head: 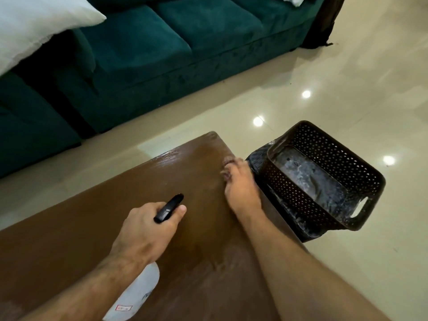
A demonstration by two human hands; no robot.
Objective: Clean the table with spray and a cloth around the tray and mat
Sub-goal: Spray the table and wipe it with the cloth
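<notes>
Centrally, spray bottle (139, 290) gripped by left hand (148, 232), nozzle aimed at one o'clock, right hand (240, 188) blurred on table (69, 239), grip unclear, basket (324, 179) at three o'clock.

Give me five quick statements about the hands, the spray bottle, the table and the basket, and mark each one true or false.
1. The left hand grips the spray bottle. True.
2. The bottle's nozzle is white. False: the nozzle is black; the bottle body is white.
3. The right hand is on the table near its right edge. True.
4. The basket stands on the sofa. False: it is at the table's right edge, over the floor.
5. The basket is full of bottles. False: no bottles show inside it.
</notes>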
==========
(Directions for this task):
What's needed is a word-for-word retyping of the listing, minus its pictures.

(Your solution):
head: 
A demonstration by two human hands; no robot.
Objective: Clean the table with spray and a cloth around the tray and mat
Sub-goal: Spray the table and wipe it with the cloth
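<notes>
Centrally, spray bottle (139, 290) gripped by left hand (148, 232), nozzle aimed at one o'clock, right hand (240, 188) blurred on table (69, 239), grip unclear, basket (324, 179) at three o'clock.

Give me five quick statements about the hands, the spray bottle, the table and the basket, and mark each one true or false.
1. The left hand grips the spray bottle. True.
2. The bottle's nozzle is white. False: the nozzle is black; the bottle body is white.
3. The right hand is on the table near its right edge. True.
4. The basket stands on the sofa. False: it is at the table's right edge, over the floor.
5. The basket is full of bottles. False: no bottles show inside it.
</notes>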

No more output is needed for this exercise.